I am really concerned about my friend who lost her house to foreclosure about three months ago. The relief she feels about the drama finally being over has evidenced itself physically (she’s lost weight and looks fantastic) and even her children are smiling again. The whole family is flourishing - “When Momma’s happy, everyone’s happy!”
But I’m worried for her. I recently wrote about lenders coming back to haunt former clients after years have passed. They’ve come back for the money that was unpaid - sometimes on foreclosures, but mostly on short-sales.
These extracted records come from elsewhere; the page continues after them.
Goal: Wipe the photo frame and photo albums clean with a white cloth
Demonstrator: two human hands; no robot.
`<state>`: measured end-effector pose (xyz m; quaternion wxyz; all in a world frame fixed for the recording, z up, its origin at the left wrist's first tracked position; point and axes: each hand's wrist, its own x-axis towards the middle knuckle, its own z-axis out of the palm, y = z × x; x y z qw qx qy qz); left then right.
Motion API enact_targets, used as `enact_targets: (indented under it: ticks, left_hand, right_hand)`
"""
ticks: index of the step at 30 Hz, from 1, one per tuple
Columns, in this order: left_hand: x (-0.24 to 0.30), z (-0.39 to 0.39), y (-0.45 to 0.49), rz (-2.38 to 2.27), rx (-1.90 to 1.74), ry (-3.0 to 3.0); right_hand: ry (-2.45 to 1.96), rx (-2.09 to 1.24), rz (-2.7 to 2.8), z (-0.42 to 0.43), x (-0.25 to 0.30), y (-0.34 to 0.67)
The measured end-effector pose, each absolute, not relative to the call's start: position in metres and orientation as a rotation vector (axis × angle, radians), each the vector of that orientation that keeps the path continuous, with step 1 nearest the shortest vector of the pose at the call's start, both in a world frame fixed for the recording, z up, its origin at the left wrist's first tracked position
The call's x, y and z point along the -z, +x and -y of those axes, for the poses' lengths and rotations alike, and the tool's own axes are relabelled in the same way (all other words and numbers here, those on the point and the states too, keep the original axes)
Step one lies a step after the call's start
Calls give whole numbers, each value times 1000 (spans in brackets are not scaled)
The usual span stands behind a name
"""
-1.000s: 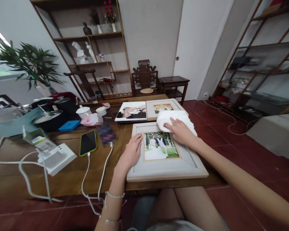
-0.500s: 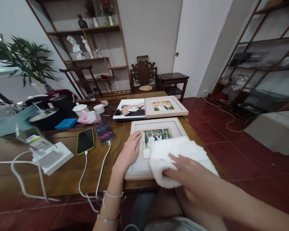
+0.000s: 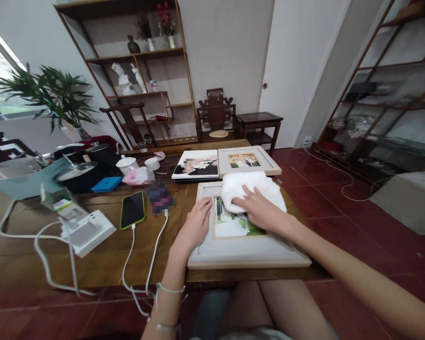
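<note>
Head view: picture frame [image 3: 244,255] at the near edge of the table [image 3: 102,269], by its right corner. Left hand [image 3: 197,221], fingers extended, rests on the frame's border; right hand [image 3: 263,208] lies on a white cloth [image 3: 256,182], grip indeterminable. Hard strokes toward that edge could drag the frame off.

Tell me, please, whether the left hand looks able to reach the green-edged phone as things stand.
Probably yes: the left hand only rests on the picture frame, and nothing tall stands between it and the phone.
</note>
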<state>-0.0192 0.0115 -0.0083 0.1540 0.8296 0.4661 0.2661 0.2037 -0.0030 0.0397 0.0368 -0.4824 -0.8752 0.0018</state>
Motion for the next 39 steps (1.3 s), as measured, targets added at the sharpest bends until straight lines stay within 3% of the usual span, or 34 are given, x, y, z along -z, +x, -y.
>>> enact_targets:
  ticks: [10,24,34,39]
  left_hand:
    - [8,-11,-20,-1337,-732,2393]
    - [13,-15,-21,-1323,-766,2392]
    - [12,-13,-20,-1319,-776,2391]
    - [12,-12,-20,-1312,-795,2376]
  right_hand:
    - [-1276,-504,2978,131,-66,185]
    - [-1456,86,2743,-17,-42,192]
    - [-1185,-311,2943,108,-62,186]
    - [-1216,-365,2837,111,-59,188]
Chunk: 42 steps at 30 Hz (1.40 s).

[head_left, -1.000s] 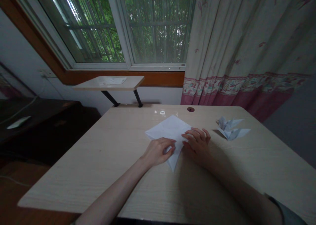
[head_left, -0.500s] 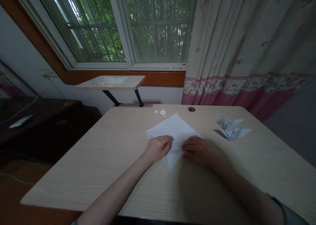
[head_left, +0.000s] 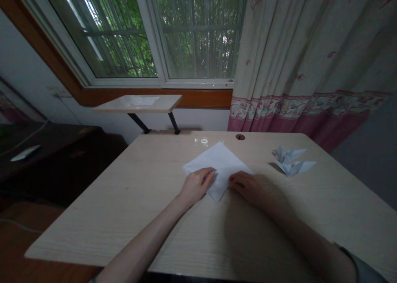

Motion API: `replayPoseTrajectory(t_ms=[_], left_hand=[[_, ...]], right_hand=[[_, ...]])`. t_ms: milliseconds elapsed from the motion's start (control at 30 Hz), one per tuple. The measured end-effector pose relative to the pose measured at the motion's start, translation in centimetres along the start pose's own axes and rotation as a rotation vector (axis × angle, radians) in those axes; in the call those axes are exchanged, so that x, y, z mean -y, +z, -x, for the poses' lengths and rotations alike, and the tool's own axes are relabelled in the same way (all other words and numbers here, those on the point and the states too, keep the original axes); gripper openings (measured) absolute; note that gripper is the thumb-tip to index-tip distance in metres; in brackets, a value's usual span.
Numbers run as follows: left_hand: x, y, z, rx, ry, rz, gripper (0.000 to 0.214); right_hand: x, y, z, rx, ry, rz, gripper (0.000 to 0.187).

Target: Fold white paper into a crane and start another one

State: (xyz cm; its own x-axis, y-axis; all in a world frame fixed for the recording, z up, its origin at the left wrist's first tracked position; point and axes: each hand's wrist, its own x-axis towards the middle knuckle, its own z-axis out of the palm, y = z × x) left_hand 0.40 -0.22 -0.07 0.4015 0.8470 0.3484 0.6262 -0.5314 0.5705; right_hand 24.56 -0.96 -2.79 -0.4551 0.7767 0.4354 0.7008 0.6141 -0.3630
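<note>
My left hand [head_left: 197, 185] rests loosely curled, its fingertips pressing down on the left side of the paper [head_left: 221, 161]. My right hand [head_left: 248, 187] lies palm down, fingers bent and close together, its tips on the paper's right side. Neither hand closes round the sheet; both only bear on it from above. My forearms run in from the near edge of the table [head_left: 130, 217], the right one ending in a grey sleeve [head_left: 359, 270] at the near right corner.

The paper is white and lies flat about the middle of the table, somewhat nearer the far edge. It lies cornerwise: one corner points at the near edge between my hands, another at the far edge.

Well to the right of my right hand, toward the far right corner, lies a small white folded piece [head_left: 291, 161], apart from the sheet. By the middle of the far edge there is a round hole [head_left: 240, 137] in the tabletop.

Past the far edge a small shelf [head_left: 139, 103] stands out from the wall under the window [head_left: 149, 34], with a curtain [head_left: 310, 55] hanging to its right. Off the table's left edge stands a dark cabinet [head_left: 56, 150].
</note>
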Motion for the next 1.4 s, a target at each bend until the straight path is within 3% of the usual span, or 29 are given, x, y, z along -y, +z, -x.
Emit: replayPoseTrajectory(t_ms=[167,300,433,567,700,1100,1267,1400], left_hand=[[-0.4,-0.6,0.3,0.014,0.126,0.089,0.042],[-0.3,-0.5,0.4,-0.064,0.227,-0.003,0.044],[-0.1,0.0,0.4,-0.167,0.262,-0.05,0.039],[0.2,0.3,0.3,-0.181,0.255,-0.043,0.031],[0.4,0.4,0.3,-0.202,0.18,-0.093,0.035],[0.5,0.3,0.1,-0.148,-0.276,-0.401,0.023],[0.2,0.0,0.0,-0.123,-0.345,-0.435,0.022],[0.5,0.1,0.1,-0.203,-0.305,-0.367,0.022]], right_hand=[[-1.1,1.0,0.2,-0.056,0.11,-0.128,0.016],[-1.1,0.9,0.1,-0.029,0.185,-0.146,0.016],[-0.5,0.3,-0.2,0.042,0.257,-0.135,0.017],[-0.1,0.0,-0.4,0.048,0.255,-0.134,0.016],[-0.1,-0.1,-0.4,0.04,0.248,-0.092,0.014],[-0.4,0.3,-0.4,0.013,0.206,0.104,0.019],[-0.6,0.5,-0.4,-0.009,0.225,0.078,0.021],[-0.7,0.6,-0.5,-0.018,0.262,0.029,0.023]])
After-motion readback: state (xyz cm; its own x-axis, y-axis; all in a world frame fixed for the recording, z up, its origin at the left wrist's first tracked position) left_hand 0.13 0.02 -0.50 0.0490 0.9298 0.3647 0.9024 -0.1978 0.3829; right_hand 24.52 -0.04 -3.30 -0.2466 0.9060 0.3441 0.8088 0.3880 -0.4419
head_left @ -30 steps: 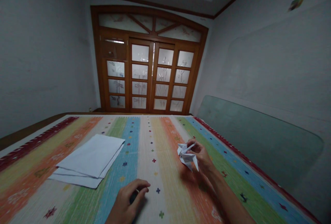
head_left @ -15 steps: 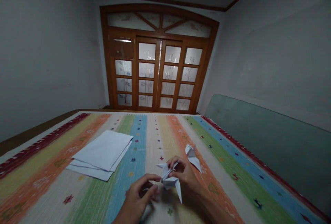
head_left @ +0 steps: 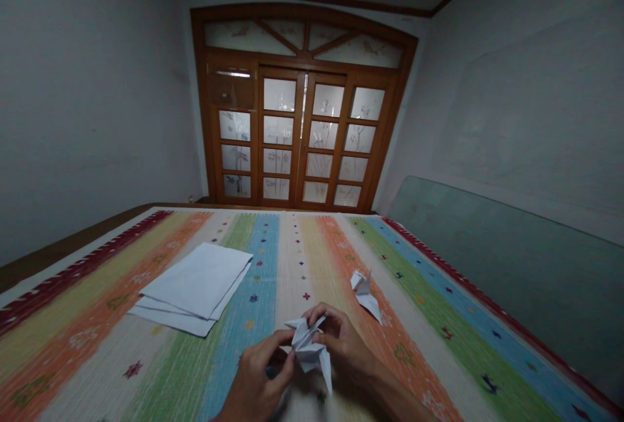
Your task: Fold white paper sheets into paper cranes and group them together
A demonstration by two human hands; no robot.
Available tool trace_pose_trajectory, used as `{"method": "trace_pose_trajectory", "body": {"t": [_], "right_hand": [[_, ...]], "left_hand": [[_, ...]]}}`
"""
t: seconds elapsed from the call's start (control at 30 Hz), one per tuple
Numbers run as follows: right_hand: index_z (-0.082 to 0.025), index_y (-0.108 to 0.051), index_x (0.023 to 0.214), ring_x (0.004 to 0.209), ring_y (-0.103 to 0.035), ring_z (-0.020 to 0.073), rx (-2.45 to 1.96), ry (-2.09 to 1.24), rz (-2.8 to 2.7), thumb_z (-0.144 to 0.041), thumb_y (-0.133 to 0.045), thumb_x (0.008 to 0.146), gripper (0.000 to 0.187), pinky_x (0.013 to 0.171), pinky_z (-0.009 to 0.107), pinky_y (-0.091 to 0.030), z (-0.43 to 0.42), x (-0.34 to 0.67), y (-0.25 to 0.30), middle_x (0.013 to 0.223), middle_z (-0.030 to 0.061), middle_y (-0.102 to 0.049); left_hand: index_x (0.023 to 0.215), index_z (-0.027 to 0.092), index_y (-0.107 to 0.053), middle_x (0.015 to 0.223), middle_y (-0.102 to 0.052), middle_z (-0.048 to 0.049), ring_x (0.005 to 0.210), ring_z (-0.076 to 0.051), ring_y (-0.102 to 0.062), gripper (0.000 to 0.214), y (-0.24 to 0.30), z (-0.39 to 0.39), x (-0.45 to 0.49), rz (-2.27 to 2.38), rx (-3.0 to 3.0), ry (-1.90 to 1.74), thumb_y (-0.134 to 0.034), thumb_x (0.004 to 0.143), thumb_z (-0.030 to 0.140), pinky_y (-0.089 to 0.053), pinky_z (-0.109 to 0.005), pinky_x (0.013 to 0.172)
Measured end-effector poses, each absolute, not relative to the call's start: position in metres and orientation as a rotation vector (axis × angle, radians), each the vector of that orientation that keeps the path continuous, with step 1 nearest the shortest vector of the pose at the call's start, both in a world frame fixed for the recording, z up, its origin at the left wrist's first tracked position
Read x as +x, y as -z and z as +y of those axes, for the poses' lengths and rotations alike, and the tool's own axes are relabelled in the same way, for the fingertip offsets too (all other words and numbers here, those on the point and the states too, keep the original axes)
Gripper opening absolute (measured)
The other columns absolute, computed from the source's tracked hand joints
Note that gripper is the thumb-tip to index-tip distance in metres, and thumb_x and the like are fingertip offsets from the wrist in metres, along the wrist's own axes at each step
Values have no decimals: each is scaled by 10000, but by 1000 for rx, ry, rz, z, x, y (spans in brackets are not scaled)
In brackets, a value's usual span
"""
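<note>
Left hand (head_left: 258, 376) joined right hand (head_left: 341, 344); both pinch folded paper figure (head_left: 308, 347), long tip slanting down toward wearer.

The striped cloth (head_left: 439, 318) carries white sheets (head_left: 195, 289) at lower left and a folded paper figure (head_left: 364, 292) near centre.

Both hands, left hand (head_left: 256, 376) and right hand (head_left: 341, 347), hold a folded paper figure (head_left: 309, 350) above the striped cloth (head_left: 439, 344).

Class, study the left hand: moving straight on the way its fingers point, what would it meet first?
The folded paper figure, which the left hand seems to pinch at its fingertips; the right hand lies just beyond.
</note>
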State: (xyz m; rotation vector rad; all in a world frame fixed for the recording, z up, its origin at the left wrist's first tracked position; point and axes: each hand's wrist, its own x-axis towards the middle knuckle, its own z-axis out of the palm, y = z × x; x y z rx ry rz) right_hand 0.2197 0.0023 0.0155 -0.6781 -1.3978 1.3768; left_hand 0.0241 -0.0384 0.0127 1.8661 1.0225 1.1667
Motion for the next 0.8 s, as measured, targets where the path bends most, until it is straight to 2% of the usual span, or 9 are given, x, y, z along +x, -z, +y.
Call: {"method": "trace_pose_trajectory", "body": {"t": [0.1, 0.27, 0.43, 0.63, 0.8], "right_hand": [[-216, -655, 843, 809, -595, 202, -664, -1367, -1436, -477, -877, 651, 393, 748, 300, -451, 1, 220, -17, 877, 21, -646], [-223, -646, 881, 856, -614, 216, -661, -1344, -1433, -421, -865, 684, 355, 811, 330, -475, -1, 219, -16, 923, 29, -650], [-209, -692, 918, 891, -621, 233, -685, -1339, -1447, -471, -860, 686, 389, 824, 333, -469, -2, 220, -15, 948, 51, -680], [-209, -730, 926, 834, -624, 219, -649, -1524, -1262, -520, -816, 733, 376, 767, 317, -468, -6, 218, -17, 945, 58, -687], [-216, -718, 973, 848, -623, 220, -717, -1357, -1394, -504, -813, 737, 385, 782, 318, -478, -6, 217, -21, 904, 36, -671]], "left_hand": [[1080, 202, -728, 929, -794, -65, 687, -180, -735, 222, -12, -38, 25, 1043, 1873, -1152, -586, 912, 234, -565, -223, 668], [1110, 193, -706, 965, -790, -73, 716, -181, -732, 227, -13, -39, 26, 1027, 1813, -1119, -573, 938, 259, -544, -221, 662], [1099, 187, -703, 944, -786, -73, 671, -170, -715, 229, -15, -39, 26, 1049, 1814, -1111, -583, 914, 247, -527, -221, 631], [1084, 201, -706, 890, -783, -55, 647, -166, -705, 235, -14, -39, 25, 1086, 1839, -1121, -568, 895, 208, -528, -220, 622], [1042, 221, -720, 876, -782, -32, 680, -172, -708, 219, -14, -40, 25, 1089, 1894, -1102, -560, 894, 199, -522, -214, 654]]}}
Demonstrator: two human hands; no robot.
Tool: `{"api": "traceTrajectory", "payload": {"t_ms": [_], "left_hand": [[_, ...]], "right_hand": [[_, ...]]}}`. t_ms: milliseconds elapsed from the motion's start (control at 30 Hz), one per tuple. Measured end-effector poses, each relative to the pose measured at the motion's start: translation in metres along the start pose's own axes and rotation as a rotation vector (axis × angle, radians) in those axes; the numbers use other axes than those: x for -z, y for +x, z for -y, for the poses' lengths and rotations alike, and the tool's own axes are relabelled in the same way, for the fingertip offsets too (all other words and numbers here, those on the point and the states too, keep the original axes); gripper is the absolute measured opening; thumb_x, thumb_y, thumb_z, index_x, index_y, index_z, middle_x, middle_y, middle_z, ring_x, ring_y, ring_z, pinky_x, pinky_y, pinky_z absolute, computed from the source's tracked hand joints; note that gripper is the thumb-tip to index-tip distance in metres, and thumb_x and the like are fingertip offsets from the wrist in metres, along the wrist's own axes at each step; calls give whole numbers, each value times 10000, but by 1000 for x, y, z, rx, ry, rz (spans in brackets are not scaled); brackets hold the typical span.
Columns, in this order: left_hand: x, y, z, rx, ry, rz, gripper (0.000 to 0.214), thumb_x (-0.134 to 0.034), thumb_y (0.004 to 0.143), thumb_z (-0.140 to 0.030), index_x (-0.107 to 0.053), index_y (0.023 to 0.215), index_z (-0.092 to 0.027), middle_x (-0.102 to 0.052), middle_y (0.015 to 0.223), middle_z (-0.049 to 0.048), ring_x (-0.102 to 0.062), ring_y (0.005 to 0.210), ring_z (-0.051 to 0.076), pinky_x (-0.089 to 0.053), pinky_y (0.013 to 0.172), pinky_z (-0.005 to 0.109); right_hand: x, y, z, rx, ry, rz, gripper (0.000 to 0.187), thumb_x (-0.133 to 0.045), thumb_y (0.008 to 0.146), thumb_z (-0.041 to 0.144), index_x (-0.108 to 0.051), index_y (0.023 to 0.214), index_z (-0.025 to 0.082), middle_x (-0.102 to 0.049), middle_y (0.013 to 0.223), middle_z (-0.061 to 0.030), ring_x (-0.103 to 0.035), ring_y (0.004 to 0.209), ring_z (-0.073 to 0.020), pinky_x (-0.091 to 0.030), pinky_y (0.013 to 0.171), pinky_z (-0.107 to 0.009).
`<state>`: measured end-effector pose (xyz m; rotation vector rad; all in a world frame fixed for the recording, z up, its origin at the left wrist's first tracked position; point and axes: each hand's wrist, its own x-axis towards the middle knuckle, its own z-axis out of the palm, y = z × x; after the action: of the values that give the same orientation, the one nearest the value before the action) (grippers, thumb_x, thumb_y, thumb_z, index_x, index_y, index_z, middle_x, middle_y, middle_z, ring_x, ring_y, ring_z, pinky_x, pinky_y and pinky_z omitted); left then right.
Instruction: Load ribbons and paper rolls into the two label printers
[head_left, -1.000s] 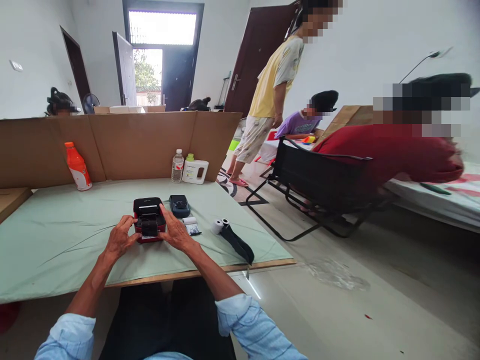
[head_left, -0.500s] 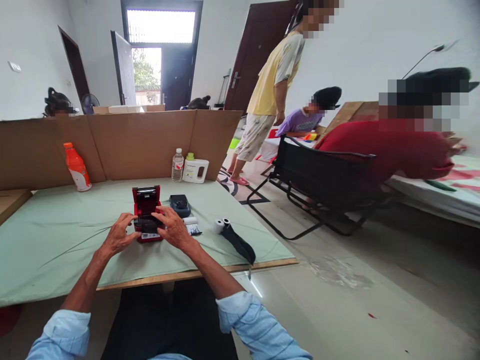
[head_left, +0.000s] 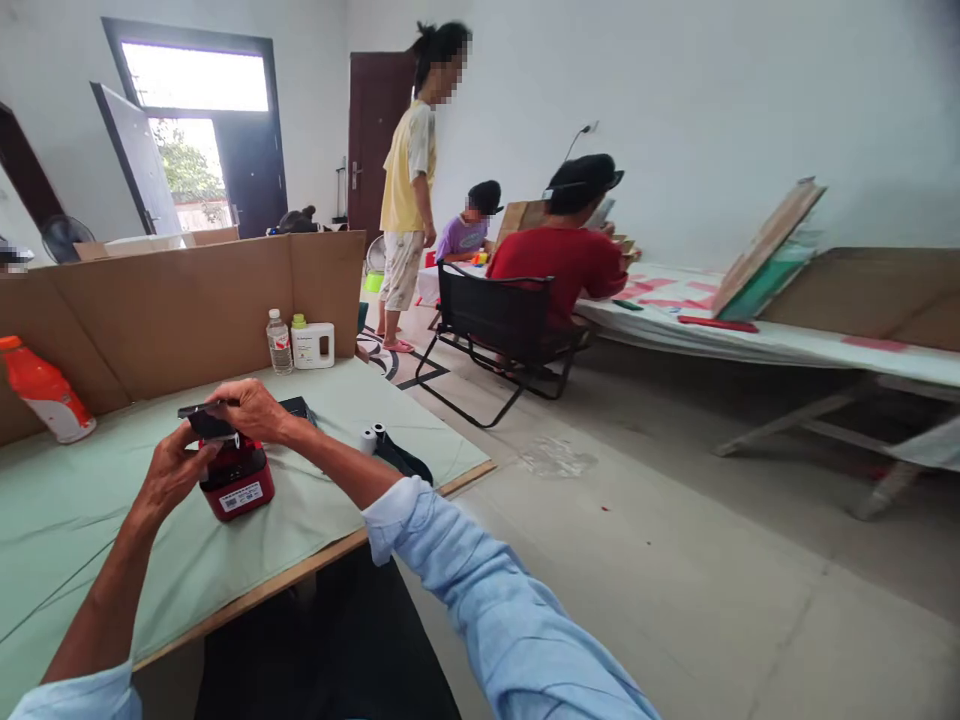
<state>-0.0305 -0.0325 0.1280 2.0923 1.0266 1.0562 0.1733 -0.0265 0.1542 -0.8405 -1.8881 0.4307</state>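
A small red and black label printer (head_left: pixel 240 498), a white barcode label on its front, sits on the green cloth of my table (head_left: pixel 330 510). Just over it, both my hands grip a flat black piece (head_left: pixel 204 422). My left hand (head_left: pixel 171 468) holds it from the left and below, fingers bent, close to the printer's top. My right hand (head_left: pixel 255 408) pinches it from above and the right. Whether this piece is still joined to the printer cannot be made out. Behind my right forearm, a dark device (head_left: pixel 300 408) is partly hidden.
White paper rolls (head_left: pixel 368 440) and a black strap (head_left: pixel 409 458) lie to the right. An orange bottle (head_left: pixel 52 392), water bottle (head_left: pixel 279 345) and white jug (head_left: pixel 312 346) stand by a cardboard screen (head_left: pixel 187 300). People work beyond, one on a black chair (head_left: pixel 495 310).
My hands have gone from the printer's sides to above it, raising the flat black piece. The view has swung right, and the printer appears tilted and lower left.
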Motion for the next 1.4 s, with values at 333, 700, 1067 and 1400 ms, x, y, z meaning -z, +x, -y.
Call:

If you live in one of the states named above and unless you have a letter from the lender specifically stating that you are fully released from any deficiency from the short-sale, you may be in for an ugly surprise sometime in your future. Lenders typically have up to six years to come back after the seller and collect the deficiency – the amount that was forgiven or lost in the sale of the home.
Some states are non-recourse states meaning that when the short sale is over, it’s all over. But if you live in one of 38 states (or DC or Puerto Rico), you’re out of luck. Where are you safe? According to HELOC Basic, here’s the list:
- Alaska
- Arizona
- California
- Connecticut
- Florida
- Idaho
- Minnesota
- North Carolina
- North Dakota
- Texas
- Utah
- Washington
Good luck!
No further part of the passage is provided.